Even with the most ‘click baity’ title- we couldn’t be more serious about home security.
With the proliferation of IOT (Internet of Things), connected all the time devices like security systems make great targets for hackers. Just looking around today’s internet connected home you’ll find a plethora of always on, internet connected devices usually configured to be accessible outside of your home. Here’s a brief list of some common home security devices that require outside access.
- Security Cameras
- Network Video Recorders
- Baby Monitors
- Wireless Thermometers
- Wireless alarm PIR’s
- Wireless Door sensors
- Other Home Automation devices
All of these devices essentially listen for your incoming connection in order to provide you with the data you need. Whether it be serving you live images of your security cameras or downloading a file from your router’s inbuilt NAS file server system.

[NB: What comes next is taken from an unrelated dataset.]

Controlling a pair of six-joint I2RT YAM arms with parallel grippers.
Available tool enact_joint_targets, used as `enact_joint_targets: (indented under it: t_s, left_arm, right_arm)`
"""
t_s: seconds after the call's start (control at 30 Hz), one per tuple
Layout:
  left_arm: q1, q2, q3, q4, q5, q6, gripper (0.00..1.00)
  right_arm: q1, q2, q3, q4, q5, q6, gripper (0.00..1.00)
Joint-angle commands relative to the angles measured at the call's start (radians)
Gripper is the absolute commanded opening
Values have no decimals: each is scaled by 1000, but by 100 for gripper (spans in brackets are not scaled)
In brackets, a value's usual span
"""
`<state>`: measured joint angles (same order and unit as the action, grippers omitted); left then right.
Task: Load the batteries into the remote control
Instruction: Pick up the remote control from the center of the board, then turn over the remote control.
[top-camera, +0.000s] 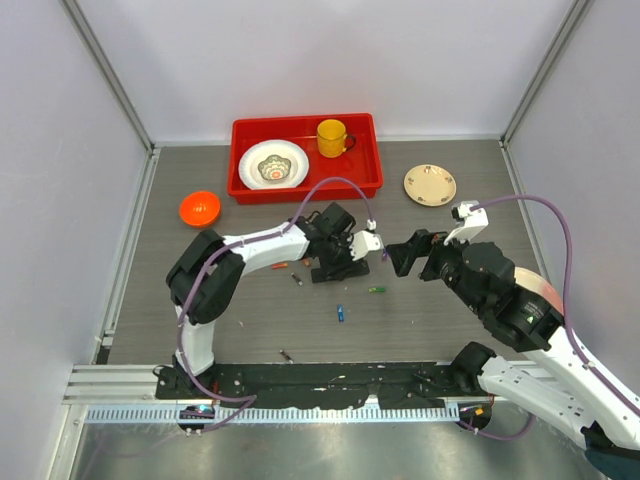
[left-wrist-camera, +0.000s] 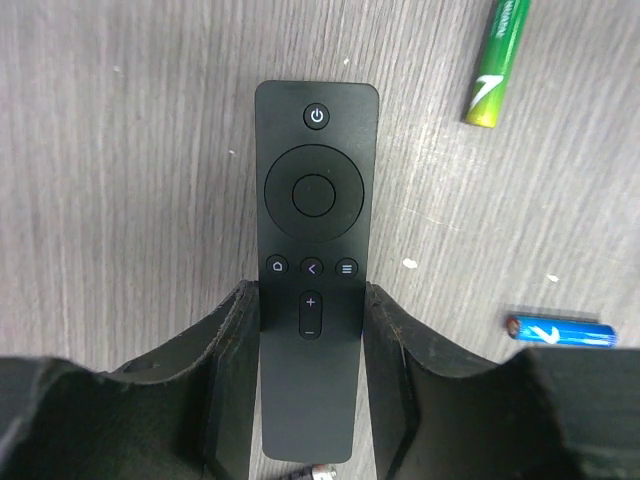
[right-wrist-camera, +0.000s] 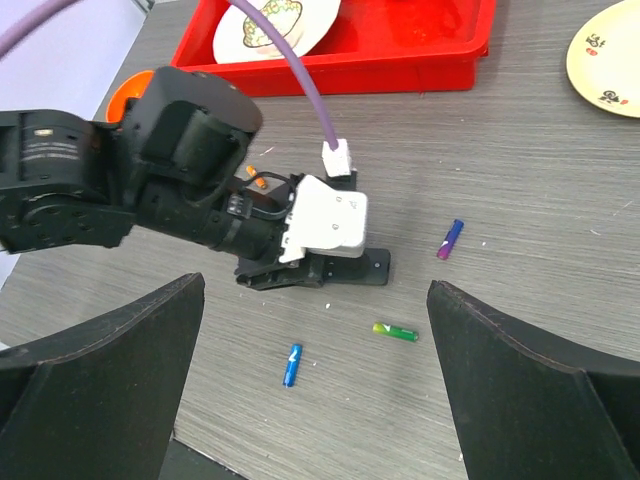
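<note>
Far left on the table (top-camera: 420, 335), an orange battery (top-camera: 280, 266) lay loose, well apart from either claw. Next over, the L claw (left-wrist-camera: 310, 295) was down on the remote (left-wrist-camera: 315, 190). Its fingers (left-wrist-camera: 235, 370) were narrow, pressed to both long edges of the lower half, just below the home/back/menu btns. No gap showed on either side, so I took it as gripped. The remote lay flat, btns up, power btn pointing away from the wrist.

It looked light & stiff: a slim hard-plastic bar w/ smooth sides. Prob. slippery, so an edge pinch could let it swivel or slide out if lifted fast. The long edges near mid-length seemed the right spot to hold, as that keeps the pads off the btns. The battery door couldn't be seen. I guessed it was on the underside, meaning a flip was due.

Right of that, a blue battery (left-wrist-camera: 560, 331) & a green battery (left-wrist-camera: 497, 62) lay near the remote, not touching it. Tiny, round & hard, they'd roll, so best pinched across the middle.

Far right, the R claw (right-wrist-camera: 316, 283) hung wide open, holding nothing, facing the L one.
</note>
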<state>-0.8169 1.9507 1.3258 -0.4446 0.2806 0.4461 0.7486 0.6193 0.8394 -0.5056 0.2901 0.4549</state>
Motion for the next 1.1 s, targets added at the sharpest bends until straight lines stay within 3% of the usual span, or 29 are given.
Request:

Our purpose is to not only make you aware that these services are running but to provide some simple, easy to implement steps to limit and secure the outbound connections these devices make. Some of these do not even have to be on!
Security cameras are especially being targetted more and more. At time of writting, Hikvision devices with remote network access enabled running older firmware (via DDNS, public IPs, etc.) have experienced wide spread hacking over the past month locking out users using default usernames and passwords.

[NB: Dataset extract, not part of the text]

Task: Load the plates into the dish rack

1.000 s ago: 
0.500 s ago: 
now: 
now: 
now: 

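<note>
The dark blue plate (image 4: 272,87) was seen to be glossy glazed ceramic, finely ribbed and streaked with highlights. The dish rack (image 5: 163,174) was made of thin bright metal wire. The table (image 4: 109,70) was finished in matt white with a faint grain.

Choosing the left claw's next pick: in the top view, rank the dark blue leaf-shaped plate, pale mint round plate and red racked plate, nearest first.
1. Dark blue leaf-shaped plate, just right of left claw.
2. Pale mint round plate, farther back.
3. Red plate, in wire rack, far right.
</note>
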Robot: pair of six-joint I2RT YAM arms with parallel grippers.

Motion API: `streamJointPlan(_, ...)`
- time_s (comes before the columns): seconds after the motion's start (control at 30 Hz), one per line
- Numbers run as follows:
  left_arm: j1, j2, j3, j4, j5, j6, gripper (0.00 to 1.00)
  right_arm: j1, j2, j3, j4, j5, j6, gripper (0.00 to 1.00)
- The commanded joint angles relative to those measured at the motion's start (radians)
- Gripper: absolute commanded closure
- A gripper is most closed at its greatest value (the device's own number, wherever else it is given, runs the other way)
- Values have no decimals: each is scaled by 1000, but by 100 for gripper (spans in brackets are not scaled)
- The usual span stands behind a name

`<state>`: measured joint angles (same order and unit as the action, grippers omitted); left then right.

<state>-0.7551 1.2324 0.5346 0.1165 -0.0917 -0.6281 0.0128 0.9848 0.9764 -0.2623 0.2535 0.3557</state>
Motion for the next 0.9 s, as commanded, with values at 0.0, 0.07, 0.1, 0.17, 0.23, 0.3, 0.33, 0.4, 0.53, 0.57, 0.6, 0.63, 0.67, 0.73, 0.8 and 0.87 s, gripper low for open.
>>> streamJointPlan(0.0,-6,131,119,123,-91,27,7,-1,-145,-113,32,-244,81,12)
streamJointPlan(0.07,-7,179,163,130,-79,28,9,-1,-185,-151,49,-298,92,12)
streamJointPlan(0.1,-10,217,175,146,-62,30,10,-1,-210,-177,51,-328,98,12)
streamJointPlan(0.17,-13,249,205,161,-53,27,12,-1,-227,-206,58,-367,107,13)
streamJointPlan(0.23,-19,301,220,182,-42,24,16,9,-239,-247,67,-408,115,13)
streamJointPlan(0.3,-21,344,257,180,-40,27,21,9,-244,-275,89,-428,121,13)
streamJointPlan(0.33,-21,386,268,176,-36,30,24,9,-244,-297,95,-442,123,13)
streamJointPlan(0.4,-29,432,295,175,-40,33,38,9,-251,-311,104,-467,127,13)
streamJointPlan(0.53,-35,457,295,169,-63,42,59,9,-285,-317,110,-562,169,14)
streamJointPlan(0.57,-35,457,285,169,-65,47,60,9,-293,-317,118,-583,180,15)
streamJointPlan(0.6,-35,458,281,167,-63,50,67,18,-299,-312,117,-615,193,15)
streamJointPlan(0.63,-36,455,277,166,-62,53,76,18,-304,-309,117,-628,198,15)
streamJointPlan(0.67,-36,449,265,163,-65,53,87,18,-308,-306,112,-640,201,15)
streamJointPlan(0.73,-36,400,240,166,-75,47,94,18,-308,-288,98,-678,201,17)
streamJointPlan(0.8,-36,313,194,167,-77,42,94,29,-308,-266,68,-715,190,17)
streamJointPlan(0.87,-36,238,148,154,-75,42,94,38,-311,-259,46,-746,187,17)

While this was fixed rather quickly- you can never be fast enough when it comes to security.
Security Cameras & Network Video Recorders
Firstly, if you’re using a Hikvision system- you’re in luck. Hikvision have recently gone live with their new Hik-Connect App, essentially a P2P type connection. This alleviates the biggest concerns with nearly all of today’s live security and playback viewers that require 24/7 internet access. You’ll no longer have to manually forward ports and use third party DDNS providers. Our full setup instructions can be found here. While most P2P connections from untrustworthy vendors are to be avoided- you can trust Hikvision.
What if you run another branded system? can you benefit from a similar application that replicates Hikvisions own? Well, yes, and no. While Hik-connect only works for Hikvision IP Cameras and NVR’s, you’ll need to tinker if you’d like the same security enhancement for your own system. To do this we need to setup a Virtual LAN or VLAN. Whilst this can seem complicated, and it is, the end result is much-improved security and stability. Setting up your own VLAN is only really recommended for the networking expert as it requires technical knowledge of both the software and hardware. Contact us if you’d like a quote on a professional installation by a Network Security Expert.
Other steps to greatly improve security are changing the default username and password to something difficult to guess and preferably greater than 16 characters if allowed. Always update your camera and NVR’s firmware as these newer updates can contain security improvements.
Most modems and routers come with handy file serving features built in. Whilst handy for the average home user, they are a very real security concern. Just as with your home security system, these features are always on, listening for incoming connection. This is an easy one to fix. Simply login to your device and disable those services that are usually on by default like Global File Sharing and Print Serving from outside your home network. Easy! As with your security system, always update your password to somthing long and upgrade your devices firmware as they often contain security enhancements and features.
As a new parent myself, being able to instantly check how my little one is doing is fantastic, although unnecessary. Our baby monitor comes with a very suspect, unsigned application that runs on my PC. It essentially connects to my PC to forward video of the camera connected to my network. Simply do not trust these. These applications are almost never updated and almost always poorly secured. Disable any online features unless really needed.
How to check if I’m OK
If you’ve taken the above steps it’s now time to test and see exactly what devices are still open to the world on your network. To do this we use the free and fantastic online tool called Internet of Things Scanner by Bullguard . Simply visit the site, run a scan and it will find any open connections, fast, easily and free. Now that you’ve tightened you IOT Security rest a little easier knowing your online device aren’t available for the world to see.